Model-X knockoffs
This tutorial is for generating model-X (Gaussian) knockoffs, which handles cases where covariates outnumber sample size ($p > n$). The methodology is described in the following paper
Candes E, Fan Y, Janson L, Lv J. Panning for gold:‘model‐X’knockoffs for high dimensional controlled variable selection. Journal of the Royal Statistical Society: Series B (Statistical Methodology). 2018 Jun;80(3):551-77.

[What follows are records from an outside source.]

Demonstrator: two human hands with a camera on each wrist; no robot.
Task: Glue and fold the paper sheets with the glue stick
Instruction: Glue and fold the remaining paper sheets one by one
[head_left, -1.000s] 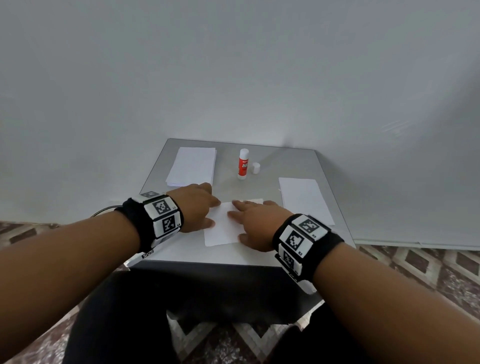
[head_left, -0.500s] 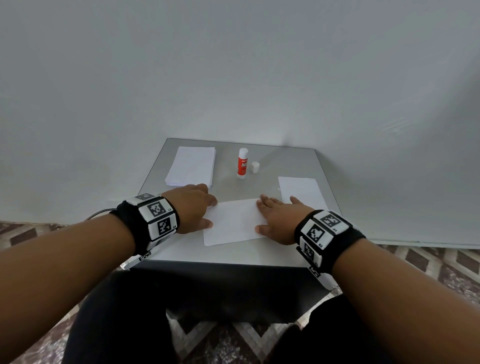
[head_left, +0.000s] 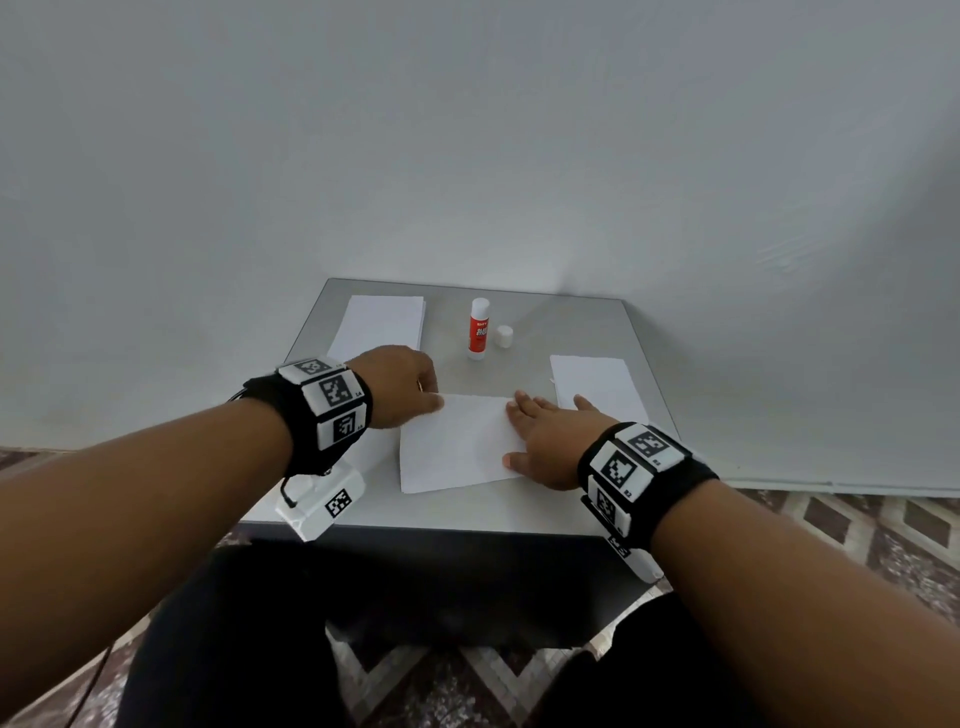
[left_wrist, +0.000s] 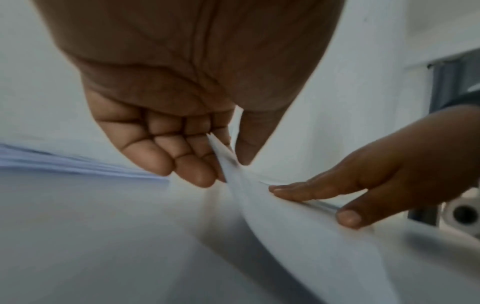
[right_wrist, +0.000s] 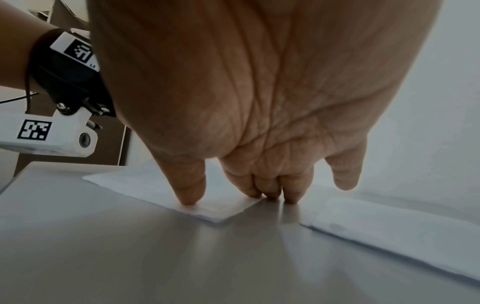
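Note:
A folded white paper sheet lies on the grey table near its front edge. My left hand pinches the sheet's far left corner between thumb and fingers and lifts it off the table. My right hand lies flat with straight fingers on the sheet's right edge, thumb and fingertips pressing down. The red-and-white glue stick stands upright at the back of the table, its white cap beside it to the right.
A stack of white sheets lies at the back left. Another folded sheet rests at the right, near the table's edge. A white wall rises right behind the table. Patterned floor tiles lie below.
My right hand slid from the sheet's middle to its right edge. My left hand rose slightly and now lifts the sheet's far left corner.

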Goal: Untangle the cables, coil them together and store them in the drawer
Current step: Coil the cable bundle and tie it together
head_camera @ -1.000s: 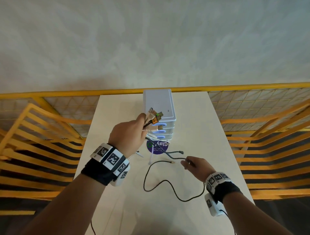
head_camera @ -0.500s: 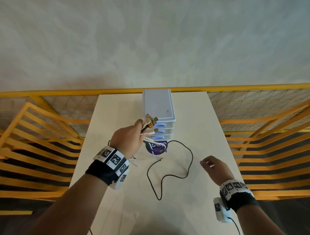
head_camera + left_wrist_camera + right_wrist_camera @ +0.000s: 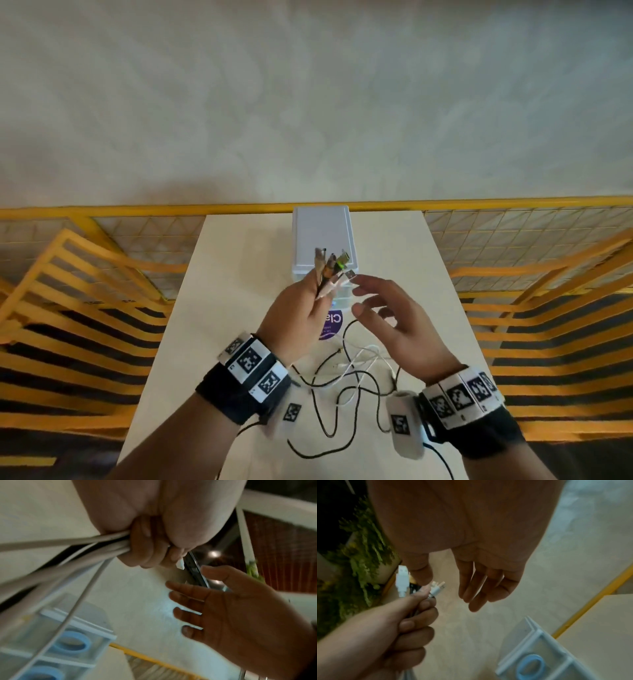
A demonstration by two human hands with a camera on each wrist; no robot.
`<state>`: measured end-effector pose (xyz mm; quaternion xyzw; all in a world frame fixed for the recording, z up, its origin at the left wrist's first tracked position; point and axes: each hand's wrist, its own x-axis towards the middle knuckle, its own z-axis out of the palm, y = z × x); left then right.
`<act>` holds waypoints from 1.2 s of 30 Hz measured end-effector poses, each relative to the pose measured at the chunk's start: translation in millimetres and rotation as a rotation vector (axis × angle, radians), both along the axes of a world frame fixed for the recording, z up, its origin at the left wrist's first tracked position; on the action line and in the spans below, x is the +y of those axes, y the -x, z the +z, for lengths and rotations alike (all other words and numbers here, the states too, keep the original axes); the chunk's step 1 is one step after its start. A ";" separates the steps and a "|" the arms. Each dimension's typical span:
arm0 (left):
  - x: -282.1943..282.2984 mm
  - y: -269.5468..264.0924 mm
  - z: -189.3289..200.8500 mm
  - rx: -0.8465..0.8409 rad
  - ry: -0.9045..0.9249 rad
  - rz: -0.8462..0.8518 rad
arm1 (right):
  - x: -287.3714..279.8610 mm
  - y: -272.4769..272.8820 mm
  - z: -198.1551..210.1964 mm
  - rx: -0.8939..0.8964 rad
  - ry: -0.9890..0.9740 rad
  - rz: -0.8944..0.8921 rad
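Observation:
My left hand [image 3: 305, 308] is raised above the table and grips a bundle of white and black cables [image 3: 349, 377]. Their plugs [image 3: 334, 270] stick up out of the fist. Below it the cables hang down and lie in loose crossing loops on the table. In the left wrist view the fingers [image 3: 147, 547] curl round the white cables [image 3: 68, 555]. My right hand [image 3: 376, 301] hovers just right of the plugs, fingers spread and holding nothing, as the right wrist view [image 3: 479, 581] also shows. The white drawer unit [image 3: 323, 236] with blue ring handles stands behind both hands, drawers closed.
A pale narrow table [image 3: 239, 274] carries everything. A round purple label [image 3: 331, 325] lies just in front of the drawer unit. Yellow metal railings run along the left [image 3: 85, 308], the right [image 3: 548, 308] and the far edge.
My right hand let go of the black cable on the table and rose up beside the plugs. My left hand lifted the bundle slightly, and the cables now lie nearer me.

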<state>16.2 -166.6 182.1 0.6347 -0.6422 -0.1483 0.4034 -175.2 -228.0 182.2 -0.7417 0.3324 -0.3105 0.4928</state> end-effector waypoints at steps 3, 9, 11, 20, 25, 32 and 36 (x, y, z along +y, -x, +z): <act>1.0 8.3 26.1 0.442 -0.060 0.012 | 5.4 -14.4 18.5 -0.010 -0.061 0.181; 2.1 -9.6 52.7 0.749 -0.128 0.038 | 13.7 -63.9 35.4 -0.028 -0.250 0.344; 4.7 -21.5 55.3 0.663 -0.109 0.023 | 9.8 -63.6 41.1 -0.037 -0.191 0.274; 19.9 -5.9 45.6 0.381 -0.045 -0.081 | 14.5 -83.1 58.2 -0.002 0.026 0.167; 29.6 -4.4 51.7 0.386 -0.192 -0.043 | 16.0 -81.4 67.4 0.012 -0.018 0.323; 29.1 -6.4 53.5 0.295 -0.235 -0.048 | 3.8 -58.2 94.4 -0.045 0.216 0.314; 30.8 -1.1 47.8 0.248 -0.277 -0.093 | 4.0 -58.2 123.0 0.314 0.911 0.274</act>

# load packages needed for this tutorial
using Knockoffs
using Random
using GLMNet
using Distributions
using LinearAlgebra
using ToeplitzMatrices
using StatsKit
using Plots
gr(fmt=:png);
Gaussian model-X knockoffs with known mean and covariance
To illustrate, lets simulate data $\mathbf{X}$ with covariance $\Sigma$ and mean $\mu$. Our model is
\[\begin{aligned} X_{p \times 1} \sim N(\mathbf{0}_p, \Sigma) \end{aligned}\]
where
\[\begin{aligned} \Sigma = \begin{pmatrix} 1 & \rho & \rho^2 & ... & \rho^p\\ \rho & 1 & & ... & \rho^{p-1}\\ \vdots & & & 1 & \vdots \\ \rho^p & \cdots & & & 1 \end{pmatrix} \end{aligned}\]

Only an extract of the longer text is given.